Deunir Argenta, 55 anos, o cérebro e o coração da Luiz Argenta, sempre teve sua vida ligada ao vinho, de uma maneira ou de outra. De família humilde, Deunir enfrentou dificuldades para estudar. Ao se formar no ensino médio em Flores da Cunha, não tinha dinheiro para seguir os estudos. Foi quando usou a criatividade e, acima de tudo, a persistência. Pela manhã, trabalhava numa sapataria na cidade. Ao meio-dia, era garçom em um restaurante em troca do almoço. Então, voltava para a sapataria. No final do dia, pegava um ônibus até Caxias do Sul. Como cobrador, não pagava passagem. Foi assim que conseguiu estudar à noite, no curso técnico de contabilidade, onde tinha uma bolsa de 40%. Para completar o pagamento do curso, trabalhava no bar da escola no intervalo das aulas e assim recebia os 60% restantes da bolsa. Essa rotina durou três anos, até a conclusão do curso. Formado, conseguiu emprego no único escritório técnico de contabilidade de Flores da Cunha, onde seu futuro começou a ser forjado. Todas as vinícolas da cidade e de boa parte da região eram clientes do escritório - daí o seu contato com o setor vitivinícola desde muito cedo. Quando tinha 30 anos, foi contratado para ser o executivo da Associação Gaúcha de Vinicultores (Agavi). Com o tempo, passou a ter uma participação acionária na empresa Bebidas Versul por conta do seu trabalho como contador e executivo. Então se tornou sócio da Agavi, onde, além de executivo, foi diretor e vice-presidente. Atuou na aprovação da Lei do Vinho e na Lei do Mercosul, dois marcos importantes para o setor.

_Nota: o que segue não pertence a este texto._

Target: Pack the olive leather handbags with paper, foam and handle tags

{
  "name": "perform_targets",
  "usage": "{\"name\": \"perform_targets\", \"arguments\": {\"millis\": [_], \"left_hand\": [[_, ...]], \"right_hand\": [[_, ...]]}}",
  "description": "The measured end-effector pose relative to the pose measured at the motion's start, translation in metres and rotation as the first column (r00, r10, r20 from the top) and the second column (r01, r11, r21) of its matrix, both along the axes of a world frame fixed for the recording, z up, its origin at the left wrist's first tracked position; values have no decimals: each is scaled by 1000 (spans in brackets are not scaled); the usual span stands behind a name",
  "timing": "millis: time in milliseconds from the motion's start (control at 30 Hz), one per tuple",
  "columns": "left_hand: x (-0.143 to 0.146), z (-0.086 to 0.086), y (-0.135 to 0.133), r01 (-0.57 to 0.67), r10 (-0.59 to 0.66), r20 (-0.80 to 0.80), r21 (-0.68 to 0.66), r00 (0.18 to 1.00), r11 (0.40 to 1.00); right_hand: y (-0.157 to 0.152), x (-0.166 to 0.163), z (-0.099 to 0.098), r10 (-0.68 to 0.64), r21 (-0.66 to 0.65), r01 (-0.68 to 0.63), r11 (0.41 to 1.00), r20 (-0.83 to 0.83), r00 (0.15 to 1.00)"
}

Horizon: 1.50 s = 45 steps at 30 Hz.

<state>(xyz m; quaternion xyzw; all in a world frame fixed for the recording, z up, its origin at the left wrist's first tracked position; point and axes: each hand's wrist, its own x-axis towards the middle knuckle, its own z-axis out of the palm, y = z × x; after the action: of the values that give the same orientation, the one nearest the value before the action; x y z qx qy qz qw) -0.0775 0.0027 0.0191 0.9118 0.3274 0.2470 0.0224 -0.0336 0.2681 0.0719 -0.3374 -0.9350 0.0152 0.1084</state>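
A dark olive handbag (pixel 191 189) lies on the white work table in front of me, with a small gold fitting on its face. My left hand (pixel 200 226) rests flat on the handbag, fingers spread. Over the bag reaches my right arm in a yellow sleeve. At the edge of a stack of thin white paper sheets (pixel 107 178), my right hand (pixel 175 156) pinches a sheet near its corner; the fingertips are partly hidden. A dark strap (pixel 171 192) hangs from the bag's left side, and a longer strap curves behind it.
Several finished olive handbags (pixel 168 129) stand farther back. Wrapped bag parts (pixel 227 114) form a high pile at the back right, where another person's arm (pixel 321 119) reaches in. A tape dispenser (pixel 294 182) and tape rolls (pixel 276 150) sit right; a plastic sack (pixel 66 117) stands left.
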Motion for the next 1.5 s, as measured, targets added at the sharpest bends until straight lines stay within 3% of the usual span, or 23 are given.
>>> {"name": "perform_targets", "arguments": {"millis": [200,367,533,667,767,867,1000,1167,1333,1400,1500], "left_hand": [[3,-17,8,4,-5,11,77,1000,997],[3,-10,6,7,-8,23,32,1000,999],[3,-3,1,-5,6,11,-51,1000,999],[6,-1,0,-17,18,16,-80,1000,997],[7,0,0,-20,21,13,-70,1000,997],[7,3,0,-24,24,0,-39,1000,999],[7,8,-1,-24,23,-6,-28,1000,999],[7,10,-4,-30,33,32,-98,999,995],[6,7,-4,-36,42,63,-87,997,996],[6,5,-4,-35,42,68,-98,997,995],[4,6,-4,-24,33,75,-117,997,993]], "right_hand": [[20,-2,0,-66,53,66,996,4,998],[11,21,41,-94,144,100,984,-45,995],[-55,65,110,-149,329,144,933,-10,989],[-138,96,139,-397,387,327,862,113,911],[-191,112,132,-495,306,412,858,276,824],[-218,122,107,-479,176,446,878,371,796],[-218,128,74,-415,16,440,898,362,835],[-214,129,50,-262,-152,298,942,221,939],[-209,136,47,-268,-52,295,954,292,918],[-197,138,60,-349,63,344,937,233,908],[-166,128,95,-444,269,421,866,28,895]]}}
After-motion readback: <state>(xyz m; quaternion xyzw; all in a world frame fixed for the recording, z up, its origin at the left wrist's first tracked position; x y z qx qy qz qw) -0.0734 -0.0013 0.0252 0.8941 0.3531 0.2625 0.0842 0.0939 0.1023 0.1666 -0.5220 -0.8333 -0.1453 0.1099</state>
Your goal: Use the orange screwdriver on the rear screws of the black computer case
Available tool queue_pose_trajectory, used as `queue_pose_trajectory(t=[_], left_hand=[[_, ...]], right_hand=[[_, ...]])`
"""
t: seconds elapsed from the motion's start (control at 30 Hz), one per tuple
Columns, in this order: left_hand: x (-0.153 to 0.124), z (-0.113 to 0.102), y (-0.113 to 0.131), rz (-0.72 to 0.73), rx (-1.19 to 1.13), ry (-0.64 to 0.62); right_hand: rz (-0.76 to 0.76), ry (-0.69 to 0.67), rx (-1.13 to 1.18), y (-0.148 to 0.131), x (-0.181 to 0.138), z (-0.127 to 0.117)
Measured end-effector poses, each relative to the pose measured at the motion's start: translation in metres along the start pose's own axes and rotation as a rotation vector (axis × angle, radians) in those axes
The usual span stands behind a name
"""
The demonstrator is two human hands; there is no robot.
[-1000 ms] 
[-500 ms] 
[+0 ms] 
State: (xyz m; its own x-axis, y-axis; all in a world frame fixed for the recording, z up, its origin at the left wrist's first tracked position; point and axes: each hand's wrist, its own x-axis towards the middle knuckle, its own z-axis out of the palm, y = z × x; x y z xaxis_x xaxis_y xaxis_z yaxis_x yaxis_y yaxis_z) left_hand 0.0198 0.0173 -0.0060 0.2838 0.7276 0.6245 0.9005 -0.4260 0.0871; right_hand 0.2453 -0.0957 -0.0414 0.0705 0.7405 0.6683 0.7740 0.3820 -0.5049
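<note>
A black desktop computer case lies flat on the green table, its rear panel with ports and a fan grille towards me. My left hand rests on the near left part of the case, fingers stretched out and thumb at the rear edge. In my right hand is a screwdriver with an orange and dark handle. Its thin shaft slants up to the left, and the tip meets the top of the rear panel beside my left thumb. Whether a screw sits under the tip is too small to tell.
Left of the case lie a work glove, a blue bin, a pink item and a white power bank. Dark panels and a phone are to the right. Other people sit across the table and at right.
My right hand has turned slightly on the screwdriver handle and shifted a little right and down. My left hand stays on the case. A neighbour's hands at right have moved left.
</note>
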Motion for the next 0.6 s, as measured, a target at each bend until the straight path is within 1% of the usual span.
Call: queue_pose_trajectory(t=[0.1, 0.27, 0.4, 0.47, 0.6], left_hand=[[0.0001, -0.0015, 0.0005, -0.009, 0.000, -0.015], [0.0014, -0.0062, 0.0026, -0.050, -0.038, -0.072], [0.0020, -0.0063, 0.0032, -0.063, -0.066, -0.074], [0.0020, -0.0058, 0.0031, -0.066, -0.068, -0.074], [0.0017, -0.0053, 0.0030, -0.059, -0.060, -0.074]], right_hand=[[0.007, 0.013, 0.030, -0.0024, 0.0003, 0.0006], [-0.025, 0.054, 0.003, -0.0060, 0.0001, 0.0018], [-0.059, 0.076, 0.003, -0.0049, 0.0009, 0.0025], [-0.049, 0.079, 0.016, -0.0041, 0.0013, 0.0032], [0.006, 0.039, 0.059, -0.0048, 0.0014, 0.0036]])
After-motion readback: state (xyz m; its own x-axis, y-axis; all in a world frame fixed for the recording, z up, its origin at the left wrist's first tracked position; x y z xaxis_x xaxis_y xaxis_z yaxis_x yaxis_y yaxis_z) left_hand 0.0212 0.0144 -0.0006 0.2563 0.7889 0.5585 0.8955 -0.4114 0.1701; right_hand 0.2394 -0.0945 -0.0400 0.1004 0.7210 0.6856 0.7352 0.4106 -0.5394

A vinícola aposta na modernidade, o que se reflete em todas as etapas da produção
 
Em 1985, abriu a Ditrento, uma empresa de representações de produtos ligados ao setor vitivinícola da qual seu irmão se tornou sócio alguns anos depois. A Ditrento iniciou a venda de açúcar, tendo no setor vitivinícola um cliente importante. Para transportar o açúcar, os irmãos compraram caminhões e logo entraram em um novo ramo, o do transporte rodoviário. Na época, como os postos de combustível de Flores da Cunha fechavam aos sábados e abriam só na segunda-feira, para não perder um dia sequer com os caminhões parados, os irmãos Argenta abriram um posto de combustível em 1988. Hoje, a Ditrento é uma rede com 51 postos espalhados por 17 cidades gaúchas. A frota, que chegou a ter 50 caminhões, hoje tem a metade disso. E a venda de açúcar continua, mas perdeu força. Em outubro de 1999, surgiu o que Deunir chama de uma "grande oportunidade de negócio": a possibilidade de adquirir a propriedade da Vinícola Rio-grandense, fundada em 1929 e dona da marca Granja União. Inicialmente, Deunir Argenta comprou a área pensando em transformá-la em um condomínio industrial ou residencial. Porém mudou de ideia ao conhecer a história da Vinícola Rio-Grandense. O local é o berço do vinho fino brasileiro e também funcionava como uma estação de aperfeiçoamento das videiras. A vinícola empregava mais de 300 pessoas e processava 3 milhões de quilos de uva por ano. Diante dessa rica trajetória, Deunir não teve dúvida em implantar um novo projeto vitivinícola no local. A história da vinícola ele pretende disponibilizar a todos em um futuro museu, que será acomodado no Casarão, antigo prédio administrativo da Vinícola Rio-grandense. "Temos livros, fotos, documentos e equipamentos guardados desde 1929", revela.